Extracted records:
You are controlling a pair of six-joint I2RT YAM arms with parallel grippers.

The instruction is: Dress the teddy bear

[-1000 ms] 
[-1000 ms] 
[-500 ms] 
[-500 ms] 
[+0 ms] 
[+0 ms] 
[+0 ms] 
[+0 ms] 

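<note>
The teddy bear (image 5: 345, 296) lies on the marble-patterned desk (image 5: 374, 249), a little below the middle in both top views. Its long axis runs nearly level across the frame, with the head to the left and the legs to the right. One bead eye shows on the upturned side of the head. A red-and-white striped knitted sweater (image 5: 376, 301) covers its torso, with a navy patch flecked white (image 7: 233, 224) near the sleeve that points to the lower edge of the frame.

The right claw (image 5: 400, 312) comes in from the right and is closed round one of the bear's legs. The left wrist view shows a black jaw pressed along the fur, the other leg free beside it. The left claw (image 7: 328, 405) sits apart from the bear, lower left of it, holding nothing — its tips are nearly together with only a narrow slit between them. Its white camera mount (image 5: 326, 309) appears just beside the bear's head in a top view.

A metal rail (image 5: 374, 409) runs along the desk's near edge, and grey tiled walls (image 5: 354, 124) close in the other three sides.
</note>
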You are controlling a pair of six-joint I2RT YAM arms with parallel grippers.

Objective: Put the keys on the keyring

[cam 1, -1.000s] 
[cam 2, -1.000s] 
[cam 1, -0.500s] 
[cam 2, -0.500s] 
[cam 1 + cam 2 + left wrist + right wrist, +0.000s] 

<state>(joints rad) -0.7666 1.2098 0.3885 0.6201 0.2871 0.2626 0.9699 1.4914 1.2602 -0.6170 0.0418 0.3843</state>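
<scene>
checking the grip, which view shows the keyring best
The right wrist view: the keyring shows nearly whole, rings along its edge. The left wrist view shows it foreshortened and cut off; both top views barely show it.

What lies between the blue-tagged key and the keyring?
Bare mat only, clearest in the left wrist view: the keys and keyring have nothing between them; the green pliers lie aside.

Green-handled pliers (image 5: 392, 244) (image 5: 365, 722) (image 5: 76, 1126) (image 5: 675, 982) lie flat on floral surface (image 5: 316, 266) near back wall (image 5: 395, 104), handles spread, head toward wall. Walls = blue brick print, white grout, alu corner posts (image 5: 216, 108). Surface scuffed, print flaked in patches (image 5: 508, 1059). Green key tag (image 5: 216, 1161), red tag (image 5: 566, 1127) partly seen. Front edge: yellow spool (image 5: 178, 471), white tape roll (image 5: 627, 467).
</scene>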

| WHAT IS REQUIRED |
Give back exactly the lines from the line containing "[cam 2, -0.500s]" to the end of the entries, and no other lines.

| FINISHED EXERCISE |
[cam 2, -0.500s] 
[cam 1 + cam 2 + left wrist + right wrist, +0.000s] 

<state>(joints rad) -0.7666 1.2098 0.3885 0.6201 0.2871 0.2626 0.9699 1.4914 1.2602 -0.6170 0.0418 0.3843</state>
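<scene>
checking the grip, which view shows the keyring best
The right wrist view: the keyring shows nearly whole, rings along its edge. The left wrist view shows it foreshortened and cut off; both top views barely show it.

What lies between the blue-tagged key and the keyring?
Bare mat only, clearest in the left wrist view: the keys and keyring have nothing between them; the green pliers lie aside.

Green-handled pliers (image 5: 392, 244) (image 5: 365, 722) (image 5: 76, 1126) (image 5: 675, 982) lie flat on floral surface (image 5: 316, 266) near back wall (image 5: 395, 104), handles spread, head toward wall. Walls = blue brick print, white grout, alu corner posts (image 5: 216, 108). Surface scuffed, print flaked in patches (image 5: 508, 1059). Green key tag (image 5: 216, 1161), red tag (image 5: 566, 1127) partly seen. Front edge: yellow spool (image 5: 178, 471), white tape roll (image 5: 627, 467).
</scene>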

Besides this answer, nothing more is needed.